In [2]:
import nltk
import re
import requests
from bs4 import BeautifulSoup
from nltk.corpus import stopwords
from nltk.tokenize import word_tokenize
from tqdm import tqdm
import string
import random
from transformers import BertTokenizer, BertModel
from sklearn.metrics.pairwise import cosine_similarity
import gensim.downloader as api
from sklearn.feature_extraction.text import TfidfVectorizer

nltk.download('stopwords')
nltk.download('punkt')

None of PyTorch, TensorFlow >= 2.0, or Flax have been found. Models won't be available and only tokenizers, configuration and file/data utilities can be used.
[nltk_data] Downloading package stopwords to
[nltk_data]     /Users/mobilehouse/nltk_data...
[nltk_data]   Package stopwords is already up-to-date!
[nltk_data] Downloading package punkt to
[nltk_data]     /Users/mobilehouse/nltk_data...
[nltk_data]   Package punkt is already up-to-date!


True

In [3]:
def scrape_wiki(keyword, n=20):
  url = f'https://en.wikipedia.org/w/index.php?search={keyword}&title=Special%3ASearch&profile=advanced&fulltext=1&ns0=1'
  articales = []
  response = requests.get(url)
  soup = BeautifulSoup(response.text, 'html.parser')

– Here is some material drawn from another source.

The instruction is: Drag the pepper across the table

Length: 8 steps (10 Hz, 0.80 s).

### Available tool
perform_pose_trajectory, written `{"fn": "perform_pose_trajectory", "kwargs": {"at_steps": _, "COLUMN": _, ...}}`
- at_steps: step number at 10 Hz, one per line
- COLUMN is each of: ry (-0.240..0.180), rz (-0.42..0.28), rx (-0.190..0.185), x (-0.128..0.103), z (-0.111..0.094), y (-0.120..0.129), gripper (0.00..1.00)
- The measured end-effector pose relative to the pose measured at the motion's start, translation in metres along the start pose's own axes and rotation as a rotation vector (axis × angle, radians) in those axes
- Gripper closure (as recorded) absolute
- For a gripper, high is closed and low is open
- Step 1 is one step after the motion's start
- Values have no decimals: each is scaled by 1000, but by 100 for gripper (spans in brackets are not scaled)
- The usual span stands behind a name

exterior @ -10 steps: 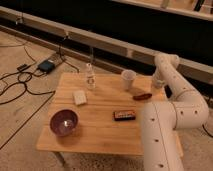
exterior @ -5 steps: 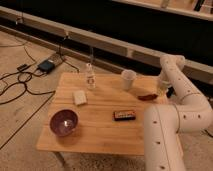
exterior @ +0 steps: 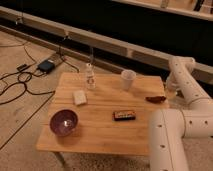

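The pepper (exterior: 156, 99) is a small dark-red chili lying on the light wooden table (exterior: 100, 135), close to its right edge. My white arm rises from the lower right, bends at the far right and comes down to the gripper (exterior: 168, 92), which sits low at the table's right edge, right next to the pepper's right end. The arm partly hides the gripper, and I cannot tell whether it touches the pepper.
On the table stand a white cup (exterior: 128, 79), a small clear bottle (exterior: 90, 77), a white sponge-like block (exterior: 80, 97), a purple bowl (exterior: 64, 122) and a flat black box (exterior: 124, 115). Cables (exterior: 17, 85) and a dark device (exterior: 46, 65) lie on the floor at left.
The pepper has slid to the right, toward the table's right edge. The gripper and forearm have moved right with it.
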Motion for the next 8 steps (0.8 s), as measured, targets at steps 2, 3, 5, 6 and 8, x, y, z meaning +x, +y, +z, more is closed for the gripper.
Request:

  articles = soup.find_all('div', class_='mw-search-result-heading')

  for i, article in enumerate(articles[:n]):
      title = article.find('a').text
      link = 'https://en.wikipedia.org' + article.find('a')['href']

      article_response = requests.get(link)
      article_soup = BeautifulSoup(article_response.text, 'html.parser')
      pars = article_soup.find_all('p')

      content = ''
      for i in pars:
        content = content +" "+ i.text

      articale = {'title':title , 'link':link , 'content':content}
      articales.append(articale)

  return articales

def get_content(articales):
  return ' '.join([x['content'] for x in articales])

def clean_text(text):
    cleaned_text = text.lower()
    cleaned_text = re.sub(r'\d+', '', cleaned_text)
    cleaned_text = re.sub(r'[^a-z0-9\s]', '', cleaned_text)
    cleaned_text = re.sub(r'[()\[\]{}]', '', cleaned_text)
    exclude = set(string.punctuation)
    cleaned_text = ''.join(ch for ch in cleaned_text if ch not in exclude)
    cleaned_text = re.sub(r'\s+', ' ', cleaned_text).strip()
    return cleaned_text

def get_vocabs(text):
    text = clean_text(text)
    words =  word_tokenize(text.lower())
    unique_words = set(words)
    stop_words = set(stopwords.words('english'))
    stop_words_text = [x for x in words if x in stop_words ]
    return unique_words , stop_words_text , words

def show_info(topic , articales):
  content = get_content(articales)
  vocabs , stopwords , cleaned_content = get_vocabs(content)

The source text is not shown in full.